The only success of Mao’s barefoot doctor program was the sanitation part. Teaching everyone in China how to sanitize and clean their houses, huts, or hovels properly actually increased the average lifespan.
Gates thinks he IS a doctor. He’s been giving medical advice for a long time.
Dr. Bill is carrying on the leg acy of these three
The de-professionalization of the career that lifted the most women into financial independence is what makes Melinda such a fraud when she claims she loses sleep over gender inequity.
Raised in an authoritarian, patriarchal church, she values the work that men do more than the work women do. Her husband has reinforced the notion.
It’s a good question: was it MGates’ Catholic upbringing that caused her to value the work that men do more than the work that women do [like teaching, nursing, childcare]? I have to question that. Even though she’s nearly 20 yrs younger than me, in her generation– as now, in our culture, regardless of religious affiliation– professions traditionally dominated by men are far more prestigious, and better remunerated, than professions dominated by women.
Melinda Gates chose the “male” route from the get-go– a freedom she had thanks to the hard work of the women’s movement spearheaded in the ’70’s. Shame on her for supporting the de-professionalization of one of the careers still dominated by females. If she had an ounce of concern for gender equity, she’d be putting her billions behind raising it up. Hell, according to the Trumpsters, we can’t even reopen the economy w/o teachers. That alone should make their jobs pay as well as any man’s.
But MGates’ blinders are an American cultural phenomenon, shared around the globe. Some of our US religions reflect progressive, gender-equitable policies more than others, w/Catholics [& Prot Evangelicals] holding up the back end, but none of them can claim the same influence on how America rolls as ancient tribal patriarchy.
The 10 nations with the greatest women’s equality have a culture of Western European leadership. The U.S. is an anomaly at 19th in the ranking. Other democratic countries evolved. Influence of religion is a distinction between the U.S. and those countries.
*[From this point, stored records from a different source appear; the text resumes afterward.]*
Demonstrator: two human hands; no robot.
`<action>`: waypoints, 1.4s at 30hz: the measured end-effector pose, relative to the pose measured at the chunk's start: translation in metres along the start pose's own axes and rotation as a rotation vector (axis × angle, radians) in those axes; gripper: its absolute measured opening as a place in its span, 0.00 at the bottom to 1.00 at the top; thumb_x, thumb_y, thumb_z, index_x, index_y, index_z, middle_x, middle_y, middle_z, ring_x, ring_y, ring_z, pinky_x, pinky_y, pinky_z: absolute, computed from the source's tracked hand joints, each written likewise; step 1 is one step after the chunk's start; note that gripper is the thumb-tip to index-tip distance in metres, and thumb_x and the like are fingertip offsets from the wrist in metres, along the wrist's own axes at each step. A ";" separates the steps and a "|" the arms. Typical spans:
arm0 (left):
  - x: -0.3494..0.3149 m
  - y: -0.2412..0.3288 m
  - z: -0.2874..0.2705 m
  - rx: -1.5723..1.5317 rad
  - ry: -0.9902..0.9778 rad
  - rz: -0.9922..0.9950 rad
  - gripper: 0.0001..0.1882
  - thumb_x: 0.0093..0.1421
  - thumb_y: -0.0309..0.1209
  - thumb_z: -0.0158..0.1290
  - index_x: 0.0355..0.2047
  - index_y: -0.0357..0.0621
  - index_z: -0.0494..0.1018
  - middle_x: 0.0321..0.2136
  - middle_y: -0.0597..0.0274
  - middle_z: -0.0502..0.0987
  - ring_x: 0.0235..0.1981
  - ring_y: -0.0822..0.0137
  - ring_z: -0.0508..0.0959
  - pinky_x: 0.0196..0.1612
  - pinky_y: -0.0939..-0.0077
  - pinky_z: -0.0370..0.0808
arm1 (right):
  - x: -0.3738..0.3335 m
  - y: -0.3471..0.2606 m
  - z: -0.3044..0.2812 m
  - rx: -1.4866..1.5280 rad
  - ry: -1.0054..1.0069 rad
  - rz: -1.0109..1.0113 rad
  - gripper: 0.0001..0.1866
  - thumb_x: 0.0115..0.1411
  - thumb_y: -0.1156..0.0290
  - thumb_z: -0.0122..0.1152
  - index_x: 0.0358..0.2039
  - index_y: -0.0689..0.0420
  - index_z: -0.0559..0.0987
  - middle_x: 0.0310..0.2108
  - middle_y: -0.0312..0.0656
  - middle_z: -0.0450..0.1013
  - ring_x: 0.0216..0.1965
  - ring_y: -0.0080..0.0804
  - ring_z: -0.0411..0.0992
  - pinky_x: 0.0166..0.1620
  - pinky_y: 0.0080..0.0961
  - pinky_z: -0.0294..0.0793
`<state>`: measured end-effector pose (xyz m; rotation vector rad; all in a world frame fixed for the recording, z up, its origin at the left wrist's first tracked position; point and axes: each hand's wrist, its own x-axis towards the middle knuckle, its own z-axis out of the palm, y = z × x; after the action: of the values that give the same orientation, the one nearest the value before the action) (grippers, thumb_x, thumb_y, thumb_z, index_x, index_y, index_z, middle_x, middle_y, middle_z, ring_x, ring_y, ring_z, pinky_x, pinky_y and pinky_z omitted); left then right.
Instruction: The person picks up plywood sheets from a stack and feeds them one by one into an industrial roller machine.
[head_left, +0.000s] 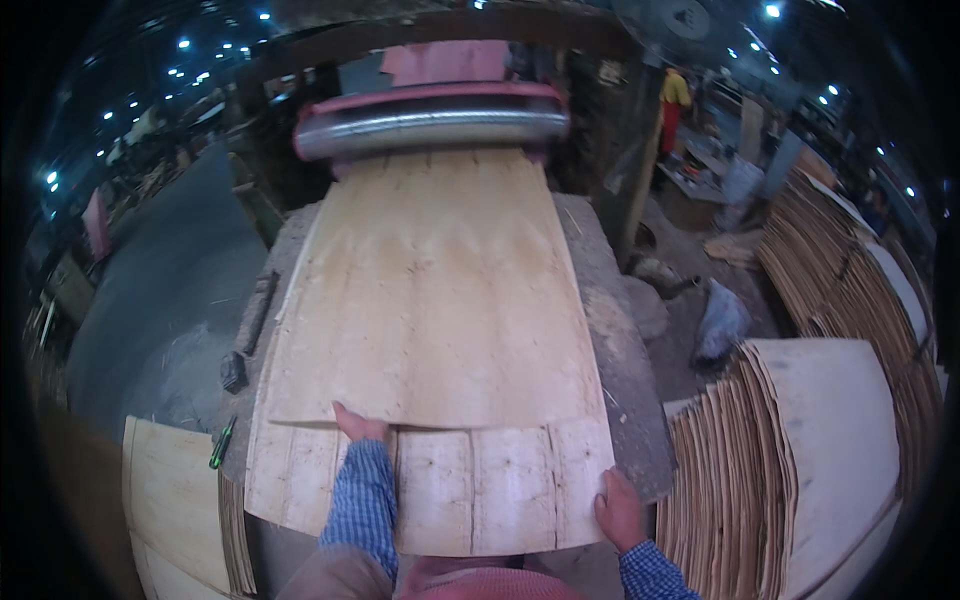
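A broad pale wood veneer sheet point(440, 300) slopes up and away from me, its far end at a shiny metal roller point(440, 122). Beneath it lies a second veneer sheet point(500, 490) with darker lengthwise lines, showing along the near side. My left hand point(358, 424) is closed at the near edge of the upper sheet, left of the middle; most of its fingers are hidden. At the near right corner, my right hand point(620, 508) grips the side edge of the lower sheet, thumb on top.
The sheets rest on a dusty grey table point(625, 400). A green cutter knife point(222, 445) lies at its left edge, near a dark lump point(233, 372). Stacked veneer point(730, 480) stands on the right, with another stack point(175, 500) at lower left. A person point(673, 105) stands far right.
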<state>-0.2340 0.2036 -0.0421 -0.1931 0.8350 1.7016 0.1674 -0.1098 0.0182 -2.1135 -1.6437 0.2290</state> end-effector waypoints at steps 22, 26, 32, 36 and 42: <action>-0.079 -0.002 -0.089 2.007 -0.528 1.031 0.38 0.55 0.48 0.56 0.60 0.37 0.62 0.63 0.39 0.58 0.65 0.41 0.56 0.65 0.48 0.51 | -0.018 0.064 0.062 0.825 -0.230 0.551 0.18 0.60 0.69 0.56 0.48 0.66 0.74 0.41 0.44 0.77 0.42 0.29 0.74 0.47 0.28 0.71; -0.130 -0.011 -0.121 1.939 -0.584 0.954 0.37 0.56 0.46 0.55 0.61 0.38 0.61 0.64 0.40 0.57 0.66 0.41 0.54 0.65 0.48 0.50 | -0.009 0.066 0.046 0.963 -0.297 0.606 0.18 0.59 0.72 0.53 0.49 0.67 0.74 0.43 0.44 0.76 0.42 0.30 0.74 0.47 0.28 0.72; -0.234 0.004 -0.177 1.362 -0.441 0.408 0.25 0.64 0.46 0.48 0.52 0.39 0.69 0.51 0.42 0.73 0.55 0.49 0.72 0.58 0.55 0.66 | 0.037 -0.005 -0.048 1.071 -0.402 0.468 0.24 0.49 0.81 0.49 0.49 0.68 0.74 0.41 0.43 0.76 0.40 0.30 0.75 0.45 0.25 0.74; -0.282 0.058 -0.215 0.575 0.019 -0.313 0.33 0.65 0.60 0.41 0.47 0.41 0.71 0.44 0.48 0.79 0.44 0.54 0.80 0.49 0.60 0.75 | 0.072 -0.098 -0.110 1.251 -0.322 0.230 0.25 0.47 0.82 0.47 0.49 0.69 0.73 0.40 0.43 0.76 0.40 0.29 0.75 0.43 0.24 0.74; -0.293 0.089 -0.150 0.126 -0.087 -0.211 0.32 0.65 0.59 0.41 0.54 0.45 0.68 0.48 0.53 0.78 0.41 0.57 0.82 0.37 0.65 0.79 | 0.024 -0.034 -0.096 1.473 -0.382 0.426 0.27 0.47 0.84 0.45 0.51 0.70 0.72 0.44 0.48 0.76 0.46 0.37 0.75 0.52 0.31 0.74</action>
<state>-0.2664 -0.1254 0.0427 -0.1161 0.8250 1.4451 0.1826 -0.1045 0.1218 -1.1610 -0.6068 1.4874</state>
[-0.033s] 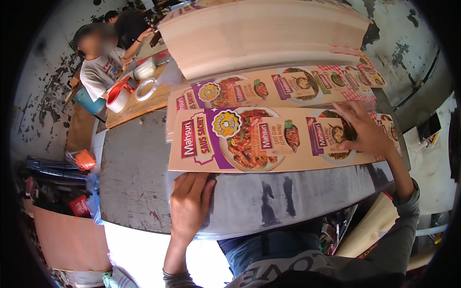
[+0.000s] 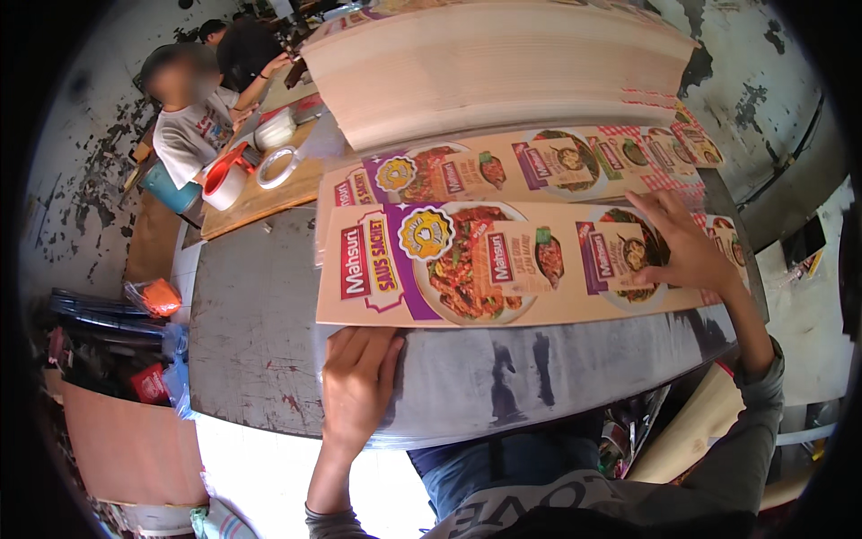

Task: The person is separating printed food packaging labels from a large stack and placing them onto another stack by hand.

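We see two bare hands at a long printed card point(image 2: 467, 310). It lies flat, past the left hand point(image 2: 357, 373) and under the right hand point(image 2: 687, 247). Our left hand is by the card's near left corner with its fingers bent. The fingertips are hidden at the edge, so we can't tell if they pinch it. Our right hand is open, with fingers and thumb spread wide over the card's right part.

Just past the right hand we see another printed strip point(image 2: 489, 186), with pictures of food too. Farther past both hands stands a big, tall stack point(image 2: 503, 81) of card. The grey tabletop point(image 2: 251, 332) reaches out to the left of our left hand. Far ahead and left of that hand, a red tape holder point(image 2: 235, 163) and a white tape roll point(image 2: 263, 172) sit on a wooden tabletop point(image 2: 256, 214).
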### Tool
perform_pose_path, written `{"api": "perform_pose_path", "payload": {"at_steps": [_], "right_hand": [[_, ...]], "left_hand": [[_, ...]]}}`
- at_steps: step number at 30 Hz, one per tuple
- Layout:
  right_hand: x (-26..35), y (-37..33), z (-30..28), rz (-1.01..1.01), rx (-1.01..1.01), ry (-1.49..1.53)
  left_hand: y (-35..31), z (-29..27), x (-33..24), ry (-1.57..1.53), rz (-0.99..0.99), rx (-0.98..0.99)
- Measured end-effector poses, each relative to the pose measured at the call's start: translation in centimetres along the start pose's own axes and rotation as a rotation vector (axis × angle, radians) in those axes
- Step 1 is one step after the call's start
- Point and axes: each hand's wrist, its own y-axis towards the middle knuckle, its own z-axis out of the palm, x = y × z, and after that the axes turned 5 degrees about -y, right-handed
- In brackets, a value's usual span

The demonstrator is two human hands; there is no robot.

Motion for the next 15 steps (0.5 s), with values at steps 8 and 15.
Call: {"api": "perform_pose_path", "payload": {"at_steps": [8, 15], "right_hand": [[1.7, -0.1, -1.9, 0.150, -0.117, -0.085], [1.5, 1.2, -2.6, 0.120, -0.279, -0.161]], "left_hand": [[-0.3, -0.6, 0.2, 0.101, 0.199, -0.071], [0.1, -0.2, -0.2, 0.095, 0.153, -0.048]]}}
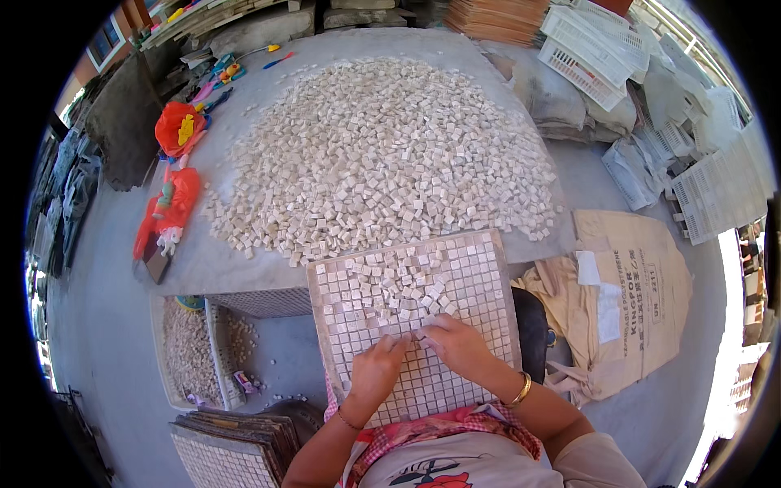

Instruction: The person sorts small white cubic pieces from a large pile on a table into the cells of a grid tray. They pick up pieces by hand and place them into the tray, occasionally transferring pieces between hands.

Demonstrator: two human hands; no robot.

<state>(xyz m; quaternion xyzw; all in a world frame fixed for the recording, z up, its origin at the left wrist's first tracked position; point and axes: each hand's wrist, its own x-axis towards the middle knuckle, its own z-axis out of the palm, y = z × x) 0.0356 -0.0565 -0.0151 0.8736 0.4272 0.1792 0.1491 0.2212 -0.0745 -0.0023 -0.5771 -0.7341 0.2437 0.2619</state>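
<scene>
A square grid tray lies tilted across my lap, its cells largely filled with small pale stone tiles. Loose tiles are heaped over its upper middle. My left hand has its fingers drawn together, tips down on the grid below that heap. Close beside it, almost meeting it, my right hand is also closed, thumb and fingers pinched at the same row. Whatever small piece sits between the fingertips is too small to make out. Beyond the tray, a broad pile of the same stone tiles covers the grey table.
Red plastic bags and small toys lie along the table's left edge. A white crate of tile pieces stands lower left, near stacked filled trays. To the right are a tan sack and white plastic crates.
</scene>
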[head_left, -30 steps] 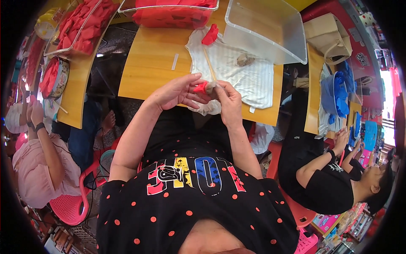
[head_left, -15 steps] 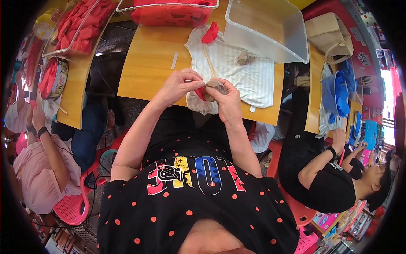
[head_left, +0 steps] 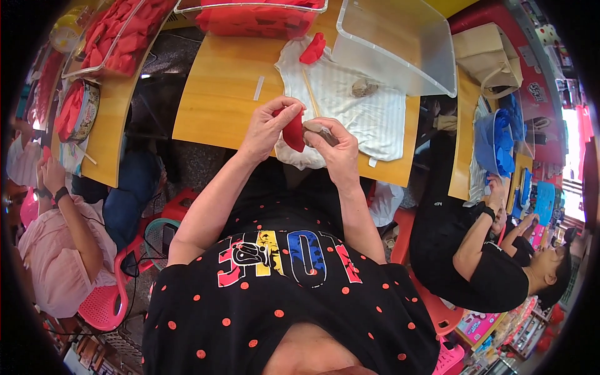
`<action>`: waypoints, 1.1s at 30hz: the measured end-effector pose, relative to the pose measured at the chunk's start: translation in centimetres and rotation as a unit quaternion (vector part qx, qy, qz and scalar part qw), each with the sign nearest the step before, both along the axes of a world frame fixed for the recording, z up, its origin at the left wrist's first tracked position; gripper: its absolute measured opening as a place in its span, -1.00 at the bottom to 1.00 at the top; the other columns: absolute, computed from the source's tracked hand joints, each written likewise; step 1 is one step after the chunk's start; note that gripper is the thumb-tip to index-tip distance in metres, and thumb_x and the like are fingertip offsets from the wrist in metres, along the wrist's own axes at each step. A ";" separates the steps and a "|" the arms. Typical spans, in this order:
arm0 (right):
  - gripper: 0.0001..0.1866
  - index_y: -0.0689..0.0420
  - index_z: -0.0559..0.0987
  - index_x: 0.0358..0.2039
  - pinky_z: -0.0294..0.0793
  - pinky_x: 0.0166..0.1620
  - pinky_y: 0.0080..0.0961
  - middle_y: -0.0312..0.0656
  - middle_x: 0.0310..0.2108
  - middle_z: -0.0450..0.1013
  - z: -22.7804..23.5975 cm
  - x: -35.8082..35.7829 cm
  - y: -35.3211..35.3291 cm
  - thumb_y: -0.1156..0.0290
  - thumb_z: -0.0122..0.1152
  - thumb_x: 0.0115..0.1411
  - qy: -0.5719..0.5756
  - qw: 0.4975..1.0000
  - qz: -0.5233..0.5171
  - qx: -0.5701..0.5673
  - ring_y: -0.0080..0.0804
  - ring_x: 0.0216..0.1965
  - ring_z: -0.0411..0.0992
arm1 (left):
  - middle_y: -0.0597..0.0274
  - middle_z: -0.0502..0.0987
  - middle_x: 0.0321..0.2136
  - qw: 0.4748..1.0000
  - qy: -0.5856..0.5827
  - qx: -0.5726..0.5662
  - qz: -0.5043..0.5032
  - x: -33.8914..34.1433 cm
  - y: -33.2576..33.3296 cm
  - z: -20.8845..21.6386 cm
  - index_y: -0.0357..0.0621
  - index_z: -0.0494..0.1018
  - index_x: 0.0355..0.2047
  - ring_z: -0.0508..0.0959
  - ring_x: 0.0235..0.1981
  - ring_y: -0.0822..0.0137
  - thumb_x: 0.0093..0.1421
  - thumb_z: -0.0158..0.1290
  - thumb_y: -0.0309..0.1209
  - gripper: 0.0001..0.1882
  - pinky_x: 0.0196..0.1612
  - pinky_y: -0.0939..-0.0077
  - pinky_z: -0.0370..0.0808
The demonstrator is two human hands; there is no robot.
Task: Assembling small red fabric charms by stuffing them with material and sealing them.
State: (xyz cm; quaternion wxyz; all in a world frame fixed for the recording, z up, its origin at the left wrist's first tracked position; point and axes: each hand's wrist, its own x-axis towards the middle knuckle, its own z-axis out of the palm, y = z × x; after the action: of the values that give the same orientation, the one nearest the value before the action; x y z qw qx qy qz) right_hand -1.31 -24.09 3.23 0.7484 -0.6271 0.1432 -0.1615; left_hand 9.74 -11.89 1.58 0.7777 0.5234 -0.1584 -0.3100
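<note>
My left hand (head_left: pixel 265 132) pinches a small red cloth piece (head_left: pixel 293 134) by its upper end. Close beside it, my right hand (head_left: pixel 337 150) is closed on a brownish lump (head_left: pixel 325 133) that looks wrapped in clear film. Both are held over the near edge of a white striped cloth (head_left: pixel 384 122) on the table. A similar brownish lump (head_left: pixel 363 88), another red cloth piece (head_left: pixel 312 49) and a thin wooden stick (head_left: pixel 310 90) lie on that cloth. Left of it is a narrow white strip (head_left: pixel 259 89).
On the wooden table (head_left: pixel 212 103) stand a clear plastic bin (head_left: pixel 400 47) and a bin of red cloth pieces (head_left: pixel 256 24). Co-workers sit at tables on both sides, one in a black shirt (head_left: pixel 494 278). A blue-filled tub (head_left: pixel 494 140) stands to the right.
My hands have moved slightly apart. The red piece, earlier mostly hidden against the lump, now hangs in plain view from my left hand.
</note>
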 end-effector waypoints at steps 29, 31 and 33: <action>-0.82 0.27 0.59 -0.24 0.40 -0.20 -0.71 -0.30 -0.26 0.39 -0.5 0.1 -0.6 0.48 0.18 0.15 0.025 0.991 0.034 0.130 -0.59 -0.29 0.40 | 0.33 0.51 -0.31 0.996 0.052 0.037 -0.057 -0.9 0.7 1.7 -0.24 0.45 -0.09 0.46 -0.33 0.58 0.21 0.06 -0.37 -0.71 -0.23 0.66 0.42; -0.82 0.28 0.59 -0.25 0.41 -0.22 -0.70 -0.28 -0.27 0.41 -0.7 0.2 -0.3 0.50 0.19 0.14 0.037 0.998 0.006 0.055 -0.59 -0.30 0.41 | 0.34 0.52 -0.33 0.993 0.089 0.043 -0.059 -1.0 0.6 1.7 -0.24 0.47 -0.12 0.46 -0.36 0.60 0.22 0.06 -0.37 -0.73 -0.26 0.68 0.40; -0.82 0.28 0.60 -0.26 0.43 -0.24 -0.69 -0.25 -0.28 0.43 -0.5 0.4 0.0 0.51 0.20 0.12 0.048 0.998 -0.022 -0.020 -0.59 -0.31 0.43 | 0.33 0.52 -0.34 0.994 0.086 0.038 -0.057 -1.1 0.5 1.3 -0.24 0.46 -0.13 0.47 -0.37 0.58 0.23 0.04 -0.37 -0.75 -0.29 0.66 0.43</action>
State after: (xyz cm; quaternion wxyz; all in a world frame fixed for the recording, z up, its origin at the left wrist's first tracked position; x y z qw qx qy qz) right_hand -0.96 -24.06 2.76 0.7239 -0.6459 0.1898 -0.1508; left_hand 8.63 -11.40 2.88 0.7488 0.5146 -0.1088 -0.4032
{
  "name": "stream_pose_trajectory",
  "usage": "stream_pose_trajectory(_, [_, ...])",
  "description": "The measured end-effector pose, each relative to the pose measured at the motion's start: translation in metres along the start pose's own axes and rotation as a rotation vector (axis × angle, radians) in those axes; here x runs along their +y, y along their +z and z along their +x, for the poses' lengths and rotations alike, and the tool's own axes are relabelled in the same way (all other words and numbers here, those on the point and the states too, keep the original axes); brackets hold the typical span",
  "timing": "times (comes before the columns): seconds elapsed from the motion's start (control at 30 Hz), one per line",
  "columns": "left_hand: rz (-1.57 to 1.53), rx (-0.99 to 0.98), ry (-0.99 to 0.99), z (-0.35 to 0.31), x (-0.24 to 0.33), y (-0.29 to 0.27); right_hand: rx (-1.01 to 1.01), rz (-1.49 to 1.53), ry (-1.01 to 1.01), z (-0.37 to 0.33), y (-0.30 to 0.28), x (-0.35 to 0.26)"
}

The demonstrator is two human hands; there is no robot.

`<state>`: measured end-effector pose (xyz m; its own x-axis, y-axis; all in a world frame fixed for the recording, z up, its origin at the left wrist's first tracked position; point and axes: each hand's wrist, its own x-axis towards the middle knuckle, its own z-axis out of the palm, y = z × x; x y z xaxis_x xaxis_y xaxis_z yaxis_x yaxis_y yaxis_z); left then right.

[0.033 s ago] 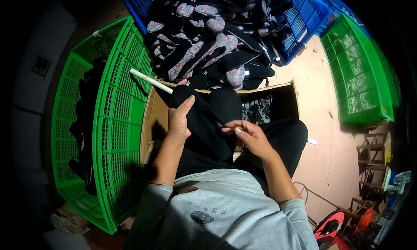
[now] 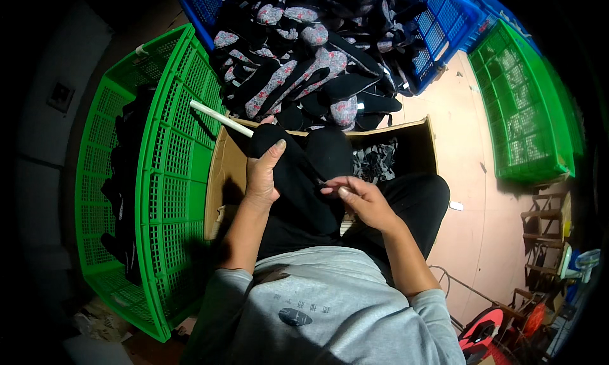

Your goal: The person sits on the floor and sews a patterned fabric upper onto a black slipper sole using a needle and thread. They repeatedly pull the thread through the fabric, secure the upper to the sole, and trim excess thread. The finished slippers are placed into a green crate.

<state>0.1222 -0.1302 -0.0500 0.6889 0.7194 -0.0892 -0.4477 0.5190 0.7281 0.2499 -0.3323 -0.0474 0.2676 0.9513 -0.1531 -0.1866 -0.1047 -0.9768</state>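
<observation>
A black fabric piece with a rounded, slipper-like end lies over my lap. My left hand is wrapped round its upper left part, thumb on top and the other fingers mostly hidden behind. A white stick juts out to the upper left from beside this end; where its other end lies is hidden. My right hand is at the piece's right edge, its thumb and fingertips drawn together on the dark cloth. Just right of the piece, a second rounded black shape shows; whether the two are joined I cannot tell.
An open cardboard box stands before me, with grey patterned scraps inside. Beyond it, a blue crate is heaped with black and floral slipper-like pieces. Green crates flank me; a metal rack stands right.
My right fingertips have shifted slightly left along the edge of the black piece. My left hand and the white stick look unmoved.
</observation>
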Motion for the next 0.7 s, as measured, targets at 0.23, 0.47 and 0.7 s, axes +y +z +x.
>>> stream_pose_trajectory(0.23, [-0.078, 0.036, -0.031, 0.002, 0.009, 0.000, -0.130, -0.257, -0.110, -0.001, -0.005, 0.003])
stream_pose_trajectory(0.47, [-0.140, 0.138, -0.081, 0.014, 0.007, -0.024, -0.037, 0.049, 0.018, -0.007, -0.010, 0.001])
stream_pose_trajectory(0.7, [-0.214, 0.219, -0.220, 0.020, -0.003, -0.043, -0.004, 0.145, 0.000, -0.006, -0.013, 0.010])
I’m interested in your alternative suggestion for the difference, remembering 40% of the U.S. population are members of patriarchal religions.
Btw, in the news today, the Speaker of the Calf. House, Anthony Rendon, denied a proxy to an assemblywoman who had a C-section one month ago. She drove from her Oakland home to Sacramento with her baby in order to cast a deciding vote on maternity leave legislation. The Speaker subsequently apologized for his denial, after public outcry, His mother was a teachers aide at a Catholic school.
Do you think it is fair for me to conclude that some people’s resistance to evidence should be a concern for the nation?
An analysis of the Nazi loss led to identification of a contributing factor, Germany never put women to work in the war effort as America did (Rosy the riveter). Germany relied on forced and POW labor which resulted in a great deal of sabotage. The cultural distinction between the two countries (both religious) would be interesting to study.
“The German Church and the Nazi State” (Holocaust Encyclopedia) reports about a 1933 document, “The Nazi Party upholds the point of view of a positive Christianity.” The Encyclopedia continues, “It was read as an affirmation of Christianity…The German Evangelical Church was the largest protestant church… it embraced nationalistic and racist aspects of Nazi ideology….In addition to their religious
beliefs, anti-communism and nationalism shaped their beliefs…Catholic leaders were initially more suspicious of national socialism than their protestant counterparts…”
To forestall, the name calling for my “attack” on religion, yes, there were individuals in the Catholic Church who made the ultimate sacrifice for their humanism. It appears on the whole, the religious leaders tried to keep a low profile knowing they couldn’t survive standing up to Hitler.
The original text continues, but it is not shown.